Please copy out the lines in the entries that contain "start".

===== Recorded information =====

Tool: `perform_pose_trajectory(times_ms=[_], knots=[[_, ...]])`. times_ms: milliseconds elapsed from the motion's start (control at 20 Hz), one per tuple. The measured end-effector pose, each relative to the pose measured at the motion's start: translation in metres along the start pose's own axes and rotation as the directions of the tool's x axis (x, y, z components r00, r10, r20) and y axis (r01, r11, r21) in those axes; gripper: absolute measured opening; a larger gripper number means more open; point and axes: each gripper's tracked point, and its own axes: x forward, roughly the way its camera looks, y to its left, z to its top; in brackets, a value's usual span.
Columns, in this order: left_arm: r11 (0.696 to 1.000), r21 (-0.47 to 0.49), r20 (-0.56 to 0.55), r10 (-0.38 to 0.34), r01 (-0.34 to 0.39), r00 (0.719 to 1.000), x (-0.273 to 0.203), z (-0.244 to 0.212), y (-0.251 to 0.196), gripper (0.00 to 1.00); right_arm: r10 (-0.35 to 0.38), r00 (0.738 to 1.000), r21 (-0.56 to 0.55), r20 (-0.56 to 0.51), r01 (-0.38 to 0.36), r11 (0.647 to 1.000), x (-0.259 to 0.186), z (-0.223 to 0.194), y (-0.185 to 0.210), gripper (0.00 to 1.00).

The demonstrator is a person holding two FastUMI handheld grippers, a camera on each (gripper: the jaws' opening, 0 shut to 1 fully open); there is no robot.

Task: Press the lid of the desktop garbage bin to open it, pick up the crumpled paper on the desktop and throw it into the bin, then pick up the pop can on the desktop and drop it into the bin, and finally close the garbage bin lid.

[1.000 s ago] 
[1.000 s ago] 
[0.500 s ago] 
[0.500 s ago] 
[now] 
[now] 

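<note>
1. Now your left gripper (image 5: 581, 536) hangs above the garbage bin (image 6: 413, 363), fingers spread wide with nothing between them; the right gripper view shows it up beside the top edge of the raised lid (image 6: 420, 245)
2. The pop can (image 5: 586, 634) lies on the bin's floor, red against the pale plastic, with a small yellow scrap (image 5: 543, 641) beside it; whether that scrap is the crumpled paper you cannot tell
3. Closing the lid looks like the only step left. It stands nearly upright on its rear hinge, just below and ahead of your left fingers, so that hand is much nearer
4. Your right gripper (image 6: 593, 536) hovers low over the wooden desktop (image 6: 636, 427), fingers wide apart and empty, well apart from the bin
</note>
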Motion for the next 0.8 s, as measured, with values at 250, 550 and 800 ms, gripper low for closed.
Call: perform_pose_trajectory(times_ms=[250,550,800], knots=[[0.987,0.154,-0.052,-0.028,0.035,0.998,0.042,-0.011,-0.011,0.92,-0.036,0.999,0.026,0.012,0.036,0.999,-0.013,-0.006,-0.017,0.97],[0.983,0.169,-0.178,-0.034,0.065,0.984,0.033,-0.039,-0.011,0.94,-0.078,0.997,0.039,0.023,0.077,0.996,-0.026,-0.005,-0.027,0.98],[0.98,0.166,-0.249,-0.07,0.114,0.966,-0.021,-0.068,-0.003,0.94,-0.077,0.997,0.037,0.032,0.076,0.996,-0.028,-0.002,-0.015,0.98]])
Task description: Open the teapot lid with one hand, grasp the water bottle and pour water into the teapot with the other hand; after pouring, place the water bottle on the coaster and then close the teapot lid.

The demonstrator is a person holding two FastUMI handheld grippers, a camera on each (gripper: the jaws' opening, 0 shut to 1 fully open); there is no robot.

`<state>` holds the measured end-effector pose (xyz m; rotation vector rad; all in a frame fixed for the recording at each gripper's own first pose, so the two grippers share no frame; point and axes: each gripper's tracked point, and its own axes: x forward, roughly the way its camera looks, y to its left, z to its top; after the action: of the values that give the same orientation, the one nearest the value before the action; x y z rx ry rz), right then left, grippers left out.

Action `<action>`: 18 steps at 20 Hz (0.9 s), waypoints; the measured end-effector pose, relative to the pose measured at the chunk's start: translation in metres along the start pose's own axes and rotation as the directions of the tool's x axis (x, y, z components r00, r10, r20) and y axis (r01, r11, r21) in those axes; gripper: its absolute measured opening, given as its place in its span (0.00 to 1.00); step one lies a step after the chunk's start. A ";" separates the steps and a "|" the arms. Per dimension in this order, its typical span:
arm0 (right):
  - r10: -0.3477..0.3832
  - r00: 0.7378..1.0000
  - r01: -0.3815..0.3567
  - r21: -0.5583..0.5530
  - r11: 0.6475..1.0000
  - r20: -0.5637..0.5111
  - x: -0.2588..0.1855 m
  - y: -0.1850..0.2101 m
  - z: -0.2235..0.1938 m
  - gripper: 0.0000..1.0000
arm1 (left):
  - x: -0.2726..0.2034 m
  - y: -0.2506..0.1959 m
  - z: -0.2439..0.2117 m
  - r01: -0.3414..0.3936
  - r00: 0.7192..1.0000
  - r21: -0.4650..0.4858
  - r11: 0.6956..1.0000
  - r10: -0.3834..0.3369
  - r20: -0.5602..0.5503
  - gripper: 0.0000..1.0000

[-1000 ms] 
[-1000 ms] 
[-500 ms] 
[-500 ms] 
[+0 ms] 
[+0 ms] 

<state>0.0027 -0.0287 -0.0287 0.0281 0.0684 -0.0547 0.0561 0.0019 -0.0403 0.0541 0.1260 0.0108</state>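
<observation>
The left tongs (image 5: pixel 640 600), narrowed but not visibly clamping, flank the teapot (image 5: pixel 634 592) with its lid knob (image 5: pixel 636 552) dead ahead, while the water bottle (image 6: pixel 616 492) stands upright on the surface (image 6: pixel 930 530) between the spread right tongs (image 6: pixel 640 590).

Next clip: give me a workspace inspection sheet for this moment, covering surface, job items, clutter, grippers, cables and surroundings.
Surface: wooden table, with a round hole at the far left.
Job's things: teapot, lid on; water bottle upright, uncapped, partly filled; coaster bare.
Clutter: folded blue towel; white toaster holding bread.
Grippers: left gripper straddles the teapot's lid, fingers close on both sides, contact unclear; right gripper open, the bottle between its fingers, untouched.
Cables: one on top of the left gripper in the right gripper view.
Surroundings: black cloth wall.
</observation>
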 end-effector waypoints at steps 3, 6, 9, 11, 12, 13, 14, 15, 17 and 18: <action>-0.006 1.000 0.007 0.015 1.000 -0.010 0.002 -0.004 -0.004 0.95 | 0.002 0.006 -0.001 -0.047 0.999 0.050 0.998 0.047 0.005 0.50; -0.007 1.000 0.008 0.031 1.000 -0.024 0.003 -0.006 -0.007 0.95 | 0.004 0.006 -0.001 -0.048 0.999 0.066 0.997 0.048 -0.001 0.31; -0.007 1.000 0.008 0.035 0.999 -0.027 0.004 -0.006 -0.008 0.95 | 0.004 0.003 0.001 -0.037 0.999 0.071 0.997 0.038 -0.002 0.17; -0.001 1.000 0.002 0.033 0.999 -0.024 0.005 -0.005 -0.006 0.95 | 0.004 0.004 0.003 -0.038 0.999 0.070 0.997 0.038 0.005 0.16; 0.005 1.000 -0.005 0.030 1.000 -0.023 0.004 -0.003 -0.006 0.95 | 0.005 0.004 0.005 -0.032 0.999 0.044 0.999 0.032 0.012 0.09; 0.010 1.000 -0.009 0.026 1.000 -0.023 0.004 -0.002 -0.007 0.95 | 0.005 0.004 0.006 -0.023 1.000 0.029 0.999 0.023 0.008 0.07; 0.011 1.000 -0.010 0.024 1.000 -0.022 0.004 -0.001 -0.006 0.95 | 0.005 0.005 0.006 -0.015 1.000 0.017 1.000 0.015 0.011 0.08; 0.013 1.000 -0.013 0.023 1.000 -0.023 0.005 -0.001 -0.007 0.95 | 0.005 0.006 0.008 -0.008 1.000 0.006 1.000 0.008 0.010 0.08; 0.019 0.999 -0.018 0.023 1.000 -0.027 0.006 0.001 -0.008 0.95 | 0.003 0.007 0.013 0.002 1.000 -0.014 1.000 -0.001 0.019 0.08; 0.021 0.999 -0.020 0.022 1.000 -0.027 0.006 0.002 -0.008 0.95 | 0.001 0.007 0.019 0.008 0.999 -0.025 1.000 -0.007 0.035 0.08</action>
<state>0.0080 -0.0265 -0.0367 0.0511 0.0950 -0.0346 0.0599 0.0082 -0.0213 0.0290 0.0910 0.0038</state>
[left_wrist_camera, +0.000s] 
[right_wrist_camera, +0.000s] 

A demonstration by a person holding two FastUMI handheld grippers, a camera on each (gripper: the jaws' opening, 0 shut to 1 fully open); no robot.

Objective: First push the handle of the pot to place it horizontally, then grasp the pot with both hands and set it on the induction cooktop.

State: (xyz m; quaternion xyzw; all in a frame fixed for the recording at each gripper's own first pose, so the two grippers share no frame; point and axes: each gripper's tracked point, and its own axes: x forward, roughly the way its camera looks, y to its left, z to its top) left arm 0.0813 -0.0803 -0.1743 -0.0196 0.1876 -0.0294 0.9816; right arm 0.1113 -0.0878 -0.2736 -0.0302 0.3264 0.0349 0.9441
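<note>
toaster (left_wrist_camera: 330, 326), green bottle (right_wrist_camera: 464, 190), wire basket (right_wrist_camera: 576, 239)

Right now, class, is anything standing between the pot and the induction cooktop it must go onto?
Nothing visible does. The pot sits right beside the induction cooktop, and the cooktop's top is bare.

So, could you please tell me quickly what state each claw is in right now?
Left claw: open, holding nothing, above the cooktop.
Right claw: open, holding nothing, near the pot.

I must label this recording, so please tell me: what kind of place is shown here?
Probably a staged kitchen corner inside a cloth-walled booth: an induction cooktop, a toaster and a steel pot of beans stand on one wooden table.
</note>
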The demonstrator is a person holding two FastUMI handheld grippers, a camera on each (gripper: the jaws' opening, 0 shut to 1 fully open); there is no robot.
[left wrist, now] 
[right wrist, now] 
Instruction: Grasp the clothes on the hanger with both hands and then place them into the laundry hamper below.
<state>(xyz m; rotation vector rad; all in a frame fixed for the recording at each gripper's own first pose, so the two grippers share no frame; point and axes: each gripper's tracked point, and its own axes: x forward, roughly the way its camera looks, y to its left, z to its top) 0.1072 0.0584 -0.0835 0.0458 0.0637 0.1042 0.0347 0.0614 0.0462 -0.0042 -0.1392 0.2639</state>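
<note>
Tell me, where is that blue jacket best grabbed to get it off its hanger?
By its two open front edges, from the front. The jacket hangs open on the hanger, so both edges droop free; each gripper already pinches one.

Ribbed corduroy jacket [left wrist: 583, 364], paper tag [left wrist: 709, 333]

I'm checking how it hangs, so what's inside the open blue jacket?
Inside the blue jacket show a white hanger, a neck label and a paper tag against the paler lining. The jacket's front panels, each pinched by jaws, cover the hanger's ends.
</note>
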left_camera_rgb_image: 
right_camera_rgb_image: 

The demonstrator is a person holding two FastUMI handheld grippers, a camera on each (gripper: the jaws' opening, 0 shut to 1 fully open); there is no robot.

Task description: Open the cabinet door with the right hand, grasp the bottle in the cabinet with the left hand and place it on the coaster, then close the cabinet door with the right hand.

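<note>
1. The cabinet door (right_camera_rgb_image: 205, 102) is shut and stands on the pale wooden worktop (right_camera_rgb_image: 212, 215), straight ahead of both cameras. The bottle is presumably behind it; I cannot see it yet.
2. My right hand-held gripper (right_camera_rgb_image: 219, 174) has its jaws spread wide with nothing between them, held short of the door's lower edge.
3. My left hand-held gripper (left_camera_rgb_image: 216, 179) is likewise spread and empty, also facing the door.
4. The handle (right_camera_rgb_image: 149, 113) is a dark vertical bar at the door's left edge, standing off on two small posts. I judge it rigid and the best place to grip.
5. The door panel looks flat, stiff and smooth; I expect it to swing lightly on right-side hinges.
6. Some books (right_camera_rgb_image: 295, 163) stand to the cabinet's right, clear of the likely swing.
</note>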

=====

# Answer to the problem
Tool: `perform_pose_trajectory(times_ms=[_], knots=[[_, ...]])`. times_ms: milliseconds elapsed from the motion's start (control at 20 Hz), one per tuple. The measured end-effector pose, each relative to the pose measured at the motion's start: translation in metres along the start pose's own axes and rotation as the directions of the tool's x axis (x, y, z components r00, r10, r20) and y axis (r01, r11, r21) in those axes; gripper: absolute measured opening; a larger gripper number means more open; point and axes: each gripper's tracked point, and its own axes: x forward, roughly the way its camera looks, y to its left, z to its top; in brackets, a value's usual span.
Action `<action>`: 18 steps at 20 Hz (0.9 s), waypoints; the measured end-effector pose, relative to the pose measured at the chunk's start: translation in metres along the start pose's own axes and rotation as the directions of the tool's x axis (x, y, z components r00, r10, r20) and y axis (r01, r11, r21) in those axes; gripper: its absolute measured opening, given as its place in its span (0.00 to 1.00); step one lies a step after the chunk's start. A ";" separates the steps and a "|" the arms. Per dimension in this order, its typical span:

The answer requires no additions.